I have received two very insightful responses to my question concerning the use of nitrogen in dry systems protection cold storgae applications. I am wondering if we can answer one more?
I have been told that if nitorgen is used as the supervisory pressure as opposed to air, that the nitrogen will not allow condensation to form because the oxygen is no longer present in the compressed air and that with the use of nitorgen, the nitorgen will actually shrink or completely eliminate any existing ice plugs that may be present.
Doea that sound factual?

 

[TravisMack]

To transform from a solid state to a liquid state, you need heat. Unless the nitrogen is going to react with the frozen H2O to produce an exothermic reaction, I don't see how it could melt an existing ice plug.

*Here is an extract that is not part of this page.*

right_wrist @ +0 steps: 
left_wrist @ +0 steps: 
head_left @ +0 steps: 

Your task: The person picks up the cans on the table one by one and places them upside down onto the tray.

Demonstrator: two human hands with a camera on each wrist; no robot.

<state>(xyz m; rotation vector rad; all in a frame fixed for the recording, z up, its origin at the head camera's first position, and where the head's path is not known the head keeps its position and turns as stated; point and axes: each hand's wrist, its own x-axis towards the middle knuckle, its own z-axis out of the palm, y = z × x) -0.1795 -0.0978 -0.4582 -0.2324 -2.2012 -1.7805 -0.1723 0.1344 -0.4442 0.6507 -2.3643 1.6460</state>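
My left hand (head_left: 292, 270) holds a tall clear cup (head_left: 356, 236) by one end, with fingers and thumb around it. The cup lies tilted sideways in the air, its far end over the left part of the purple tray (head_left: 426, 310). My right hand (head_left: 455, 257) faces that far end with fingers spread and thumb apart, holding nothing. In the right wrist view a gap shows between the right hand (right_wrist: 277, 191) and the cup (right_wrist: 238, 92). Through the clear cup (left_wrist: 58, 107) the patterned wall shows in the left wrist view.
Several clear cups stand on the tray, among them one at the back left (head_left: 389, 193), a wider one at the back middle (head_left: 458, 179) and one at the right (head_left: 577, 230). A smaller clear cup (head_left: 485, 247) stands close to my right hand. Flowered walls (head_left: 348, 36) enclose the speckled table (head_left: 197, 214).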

Once the existing ice plug is removed, the nitrogen could be used to reduce or eliminate the occurrence of future plugs. But, it doesn't seem feasible for it to eliminate a current ice plug - unless I am missing something from my basic chemistry days.

Travis Mack
MFP Design, LLC

http://www.mfpdesign.com

 

[FFP1]

System piping needs to be "dry" and filled with nitrogen in accordance with approved procedure. I am not aware of any claims that nitrogen will eliminate existing ice plugs. I also do not believe this is possible........the ice plugs would remain solid as long as the system temperature is maintained below freezing. Thawing the system piping to allow the ice to melt and simply filling the system with nitrogen might or might not work.........the moisture would still be in the system and condensation would eventually accumulate in the section(s) of sprinkler piping where the temperature drops below 32F (i.e. all freezer wall penetrations). Even if this approach works......it is not considered acceptable based on NFPA or FM Global guidelines.

 

[nitrosup]

Two last questions concerning ice plugs if possible:
1. Are the majority of ice plugs in cold storage applications seen at the interface of the cold/warm temperature or are they seen primarily at the drum drip location?
2. When there is an ice plug present, is there a drop in pressure that would register on an air gauge down stream of the plug or does the plug lock in the air pressure?
Thanks for your help with tihs!!

 

[LCREP]

Two last questions concerning ice plugs if possible:

1. Are the majority of ice plugs in cold storage applications seen at the interface of the cold/warm temperature

YES If the air does not come out, the valve, dry or pre-action ( if double locked) does not trip, the fire is not controlled.


2. When there is an ice plug present, is there a drop in pressure that would register on an air gauge down stream of the plug or does the plug lock in the air pressure?

Nope only location of the gauges is at the sprinkler valve, if the ice is plugged you would have no idea by looking at the gauge.

****************************************
Fire Sprinklers Save Firefighters’ Lives Too!

 

[TravisMack]

If you install per FIGURE 7.9.2.7.1.1(a) then you would be able to tell an ice plug is present if you have different readings on gauge P1 and P2. That is the purpose of that configuration, so you can determine the ice plug upon visual inspection.

Travis Mack
MFP Design, LLC

http://www.mfpdesign.com

 

[LCREP]

Travis,

The gauges and pipe are still on the riser side before a plug where the cold and warm meet I do not see how this would work.

Did I miss something??

****************************************
Fire Sprinklers Save Firefighters’ Lives Too!

 

[LCREP]

disregard I was looking at preaction arrangement FIGURE 7.9.2.7.1.1(b). which is different then the dry arrangement!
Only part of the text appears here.